The review, published this week, forecasts a reduction in the council’s coffers of £11.7m – with the largest rise in expenditure in the council’s adults and children’s services.
And without Government help, council chiefs warned that “very difficult choices will have to be taken”.
“It illustrates in stark terms that, without further intervention, there is financial pressure of almost £12m above the agreed budget,” says Cheshire East Council.
National bodies Local Government Association and County Council Network have lobbied central government that local councils are experiencing unprecedented financial challenges.
They say this is driven by high inflation and rising demands for social care services to meet complex needs, as well as the ongoing impact from Covid-19.
The council agreed balanced budget in February 2022 was based on inflation of around 2% at the time.
Cllr Amanda Stott, chair of the council’s finance sub-committee, said: “Cheshire East Council has a good record of financial discipline, managing the increasing demand for services over recent years – particularly in social care – without incurring large overspends as seen elsewhere.
“However, local government and local residents are now facing unprecedented challenges.
“In line with most public sector organisations, we rely on government inflation targets when calculating our budgets.
“Target inflation remains at 2% but actual inflation is currently exceeding 10% – significantly higher than what could have been predicted when setting our budget in February this year.
“Of the many financial challenges facing local councils, including this council, adequate funding for adult social care services is perhaps the most significant.

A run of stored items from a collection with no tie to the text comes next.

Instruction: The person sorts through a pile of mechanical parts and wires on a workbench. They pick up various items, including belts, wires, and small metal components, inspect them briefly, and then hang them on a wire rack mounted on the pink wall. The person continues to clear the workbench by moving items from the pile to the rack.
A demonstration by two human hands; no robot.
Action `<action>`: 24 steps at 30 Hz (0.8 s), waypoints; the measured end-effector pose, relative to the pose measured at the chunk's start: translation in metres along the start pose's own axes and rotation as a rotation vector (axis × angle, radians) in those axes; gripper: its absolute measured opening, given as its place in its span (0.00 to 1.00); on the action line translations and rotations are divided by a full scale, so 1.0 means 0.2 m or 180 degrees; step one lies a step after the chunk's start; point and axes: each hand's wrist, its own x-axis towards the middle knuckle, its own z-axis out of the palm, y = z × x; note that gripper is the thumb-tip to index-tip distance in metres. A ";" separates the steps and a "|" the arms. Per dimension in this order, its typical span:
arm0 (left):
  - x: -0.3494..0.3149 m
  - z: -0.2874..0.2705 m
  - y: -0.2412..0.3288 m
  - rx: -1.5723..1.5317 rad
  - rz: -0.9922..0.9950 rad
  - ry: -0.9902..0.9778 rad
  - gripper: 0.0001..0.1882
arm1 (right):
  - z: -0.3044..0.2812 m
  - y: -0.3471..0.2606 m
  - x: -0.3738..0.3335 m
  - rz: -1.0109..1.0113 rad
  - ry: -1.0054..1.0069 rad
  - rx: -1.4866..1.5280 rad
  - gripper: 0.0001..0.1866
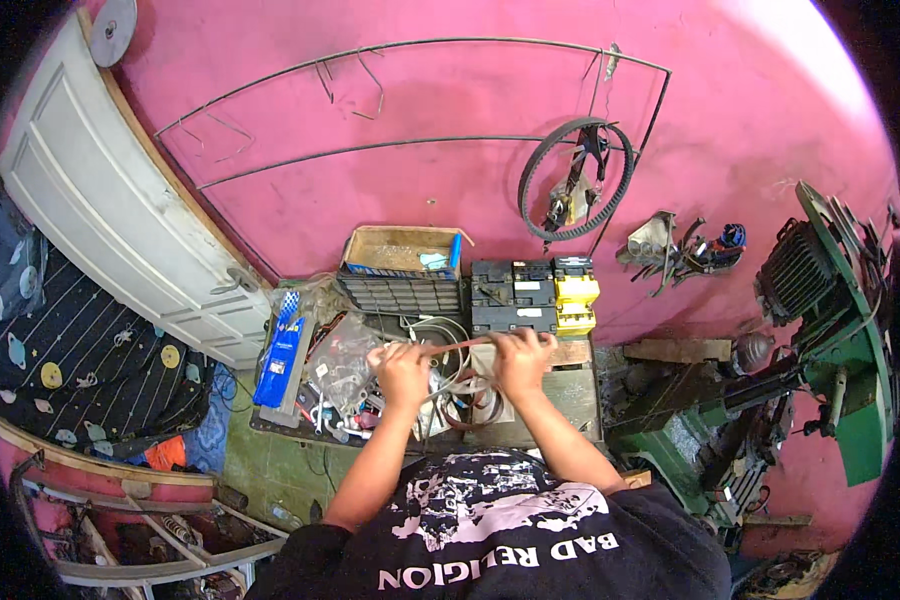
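Note:
A thin reddish-brown strip [456,346] is stretched between my two hands, above a cluttered bench [572,398]. My left hand [402,374] is closed around one end, its fingers curled. At the other end my right hand [520,364] grips the strip, and a short piece sticks out past its fingers. Pale and brown coiled bands [482,408] lie below and between the hands. Next to my left hand rests a clear plastic bag [338,368], with small loose parts around it. The kind of strip is too small to make out.
A blue packet [281,350] lies at the bench's left end. Behind stand an open box [400,240] on a dark crate [402,294], black cases [513,292] and yellow cases [574,300]. A green machine [850,345] is at right, a white door [120,190] at left.

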 end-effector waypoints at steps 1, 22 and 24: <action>-0.02 -0.02 -0.07 0.0068 -0.0233 0.0028 0.04 | -0.01 0.02 0.00 0.0188 0.0077 0.0035 0.09; 0.09 0.00 -0.72 -0.0607 -0.0587 -0.1278 0.42 | 0.28 -0.40 0.45 0.0762 -0.1865 -0.0001 0.48; 0.45 -0.03 -0.71 -0.1413 -0.0171 -0.0663 0.42 | 0.21 -0.48 0.72 0.0594 -0.1347 0.0218 0.55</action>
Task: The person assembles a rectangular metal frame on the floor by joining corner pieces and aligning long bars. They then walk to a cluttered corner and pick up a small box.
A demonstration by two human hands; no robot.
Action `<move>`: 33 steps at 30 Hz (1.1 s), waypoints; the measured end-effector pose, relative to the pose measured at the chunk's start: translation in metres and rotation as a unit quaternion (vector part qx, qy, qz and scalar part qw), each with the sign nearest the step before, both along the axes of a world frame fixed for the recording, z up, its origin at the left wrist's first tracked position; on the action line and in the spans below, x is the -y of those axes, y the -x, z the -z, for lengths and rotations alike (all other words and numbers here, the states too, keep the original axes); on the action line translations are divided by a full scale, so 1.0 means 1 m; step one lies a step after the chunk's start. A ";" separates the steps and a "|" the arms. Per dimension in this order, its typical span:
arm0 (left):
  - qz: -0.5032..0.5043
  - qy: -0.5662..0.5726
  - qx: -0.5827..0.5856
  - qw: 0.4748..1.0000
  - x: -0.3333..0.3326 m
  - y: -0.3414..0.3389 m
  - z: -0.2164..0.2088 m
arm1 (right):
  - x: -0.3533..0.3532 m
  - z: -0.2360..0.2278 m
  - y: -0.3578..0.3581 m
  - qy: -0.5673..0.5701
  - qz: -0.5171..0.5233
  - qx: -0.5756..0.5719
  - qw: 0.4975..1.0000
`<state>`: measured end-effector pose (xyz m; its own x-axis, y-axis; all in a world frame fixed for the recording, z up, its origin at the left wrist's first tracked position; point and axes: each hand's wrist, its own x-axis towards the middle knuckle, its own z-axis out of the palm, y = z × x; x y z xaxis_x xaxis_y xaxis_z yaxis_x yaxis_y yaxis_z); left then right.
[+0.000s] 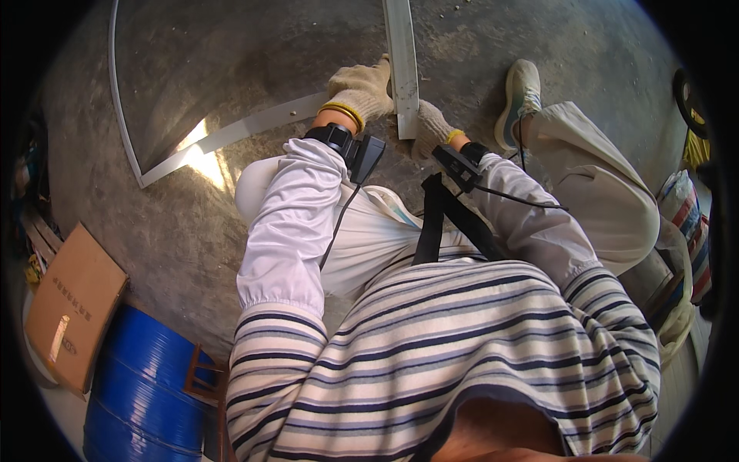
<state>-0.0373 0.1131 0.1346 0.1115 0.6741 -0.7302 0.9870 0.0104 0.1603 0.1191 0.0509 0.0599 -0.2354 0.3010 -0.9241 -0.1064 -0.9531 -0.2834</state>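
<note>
A pale grey flat metal bar [402, 65] runs from the top edge down between my two hands. My left hand [362, 88], in a beige knit glove with a yellow cuff, is closed at the bar's left edge, its fingertips partly hidden by it. Against the bar's lower end on the right is my right hand [433, 129], gloved alike and curled, with its fingertips hidden. A second metal strip [246, 125] reaches left along the floor from beneath my left wrist and meets a thinner strip [119, 96] at a corner.
Grey concrete floor [231, 58] lies around the strips, with a bright light patch at left. A blue drum [146, 385] and a cardboard sheet [77, 308] stand at lower left. A striped woven bag [681, 204] is at right, beside my bent leg and shoe [522, 96].
</note>
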 end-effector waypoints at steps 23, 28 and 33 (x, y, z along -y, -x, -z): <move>0.013 0.041 0.028 0.999 -0.005 0.001 0.013 | -0.014 -0.019 -0.023 0.041 0.056 -0.137 0.988; 0.022 0.092 0.006 0.995 -0.005 0.004 0.015 | -0.023 -0.015 -0.017 -0.155 -0.176 -0.035 0.972; -0.047 0.032 0.045 0.997 0.001 0.012 0.013 | -0.037 0.016 -0.012 -0.286 -0.254 0.012 0.924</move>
<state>-0.0497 0.1120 0.1221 0.1170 0.6373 -0.7617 0.9631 0.1144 0.2436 0.1316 0.0875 0.0441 -0.4619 0.5981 -0.6550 0.3256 -0.5726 -0.7524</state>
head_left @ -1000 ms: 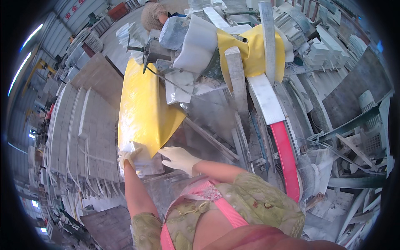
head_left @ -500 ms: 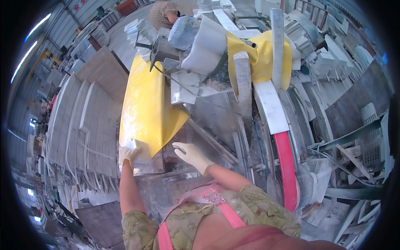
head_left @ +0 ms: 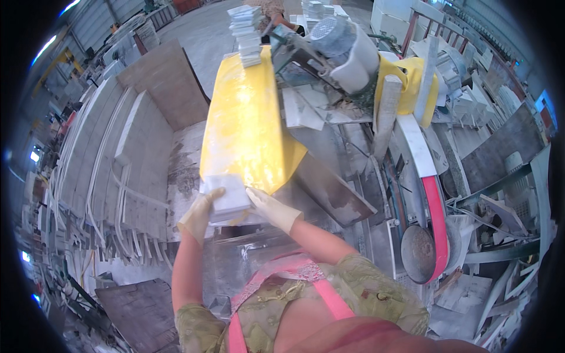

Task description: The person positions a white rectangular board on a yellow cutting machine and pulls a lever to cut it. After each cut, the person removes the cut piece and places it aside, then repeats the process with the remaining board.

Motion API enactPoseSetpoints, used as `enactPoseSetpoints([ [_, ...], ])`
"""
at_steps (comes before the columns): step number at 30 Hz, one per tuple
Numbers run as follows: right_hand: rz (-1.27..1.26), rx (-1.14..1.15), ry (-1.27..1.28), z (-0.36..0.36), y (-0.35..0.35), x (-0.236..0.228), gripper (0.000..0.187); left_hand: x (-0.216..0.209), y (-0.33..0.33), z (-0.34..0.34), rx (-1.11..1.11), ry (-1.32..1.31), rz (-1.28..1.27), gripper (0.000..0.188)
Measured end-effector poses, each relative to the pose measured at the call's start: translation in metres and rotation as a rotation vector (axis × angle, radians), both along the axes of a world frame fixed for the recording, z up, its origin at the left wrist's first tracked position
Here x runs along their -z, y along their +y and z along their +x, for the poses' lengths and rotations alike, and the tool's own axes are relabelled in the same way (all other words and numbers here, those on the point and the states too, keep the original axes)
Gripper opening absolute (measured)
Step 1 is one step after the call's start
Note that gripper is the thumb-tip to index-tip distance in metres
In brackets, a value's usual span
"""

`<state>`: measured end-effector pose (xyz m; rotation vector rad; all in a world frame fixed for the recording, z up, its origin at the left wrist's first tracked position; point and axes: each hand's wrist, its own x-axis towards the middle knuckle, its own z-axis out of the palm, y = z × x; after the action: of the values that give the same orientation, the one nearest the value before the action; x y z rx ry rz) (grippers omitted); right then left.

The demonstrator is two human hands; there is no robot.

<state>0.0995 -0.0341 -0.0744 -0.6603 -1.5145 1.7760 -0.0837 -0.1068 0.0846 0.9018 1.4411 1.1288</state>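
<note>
I have the left fingers (head_left: 213,195) and right fingers (head_left: 255,199) clasping stacked white slabs (head_left: 231,196), not yet released; beyond them, another slab pile (head_left: 245,36) stands stacked.

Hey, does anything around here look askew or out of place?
Yes: the yellow sheet flares out at its near right corner, breaking its otherwise straight edge. Scraps lie jumbled at far right, unlike the orderly slabs at left. I see no damage on the held pale block.
</note>
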Motion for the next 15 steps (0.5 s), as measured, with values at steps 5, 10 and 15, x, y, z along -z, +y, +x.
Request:
enactPoseSetpoints([
  [5,-0.121,-0.060,-0.027,-0.036,-0.025,-0.009,0.065,0.014,-0.011,-0.030,0.015,-0.131,-0.063,0.074],
  [10,-0.160,-0.034,-0.104,-0.052,-0.020,-0.015,0.065,0.020,-0.014,-0.041,-0.004,-0.192,-0.133,0.088],
  [15,-0.061,-0.024,-0.171,-0.047,-0.014,-0.018,0.064,0.030,-0.014,-0.044,-0.007,-0.293,-0.061,0.087],
])
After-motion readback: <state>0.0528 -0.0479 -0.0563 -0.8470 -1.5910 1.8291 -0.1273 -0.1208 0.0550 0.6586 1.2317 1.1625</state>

“The LGA has recently called on national government to deliver the £13 billion pledged to tackle the crisis in adult social care.
“And the County Councils Network has included ‘reforming adult social care and health services’ as a key point in its recently launched five-point plan.
“The council is already working closely with national government on initiatives to address the financial challenges seen in ‘people’ services – including the Adult Social Care Trailblazer and the Delivering Better Value programme for high needs funding for children’s services.
“But without significant funding reform, inflationary pressures and increasing demand for these services will mean very difficult choices will have to be taken.
“We will work hard to support residents over the coming months.
“We are already planning for increased demand for services to support residents who are experiencing financial stress, through the cost-of-living crisis.
“This includes established support such as Household Support Fund, emergency assistance, housing benefit and council tax support. Residents can find more information at www.cheshireeast.gov.uk/costofliving
“But, at the same time as having increasing demands on our services, we as a council are also facing extreme financial pressures due to rising energy price rises, pay inflation and increased costs to deliver and commission essential services for our residents.
“Councils are required to live within their means.
“Options to rebalance the forecast for 2022/23 include use of reserves, using the proceeds from the sale of assets, increasing effectiveness of debt recovery, service efficiencies, pausing recruitment and increasing income generation.
“We must explore a range of options to reduce the local impacts, while continuing to lobby for national solutions necessary to protect vital local services.”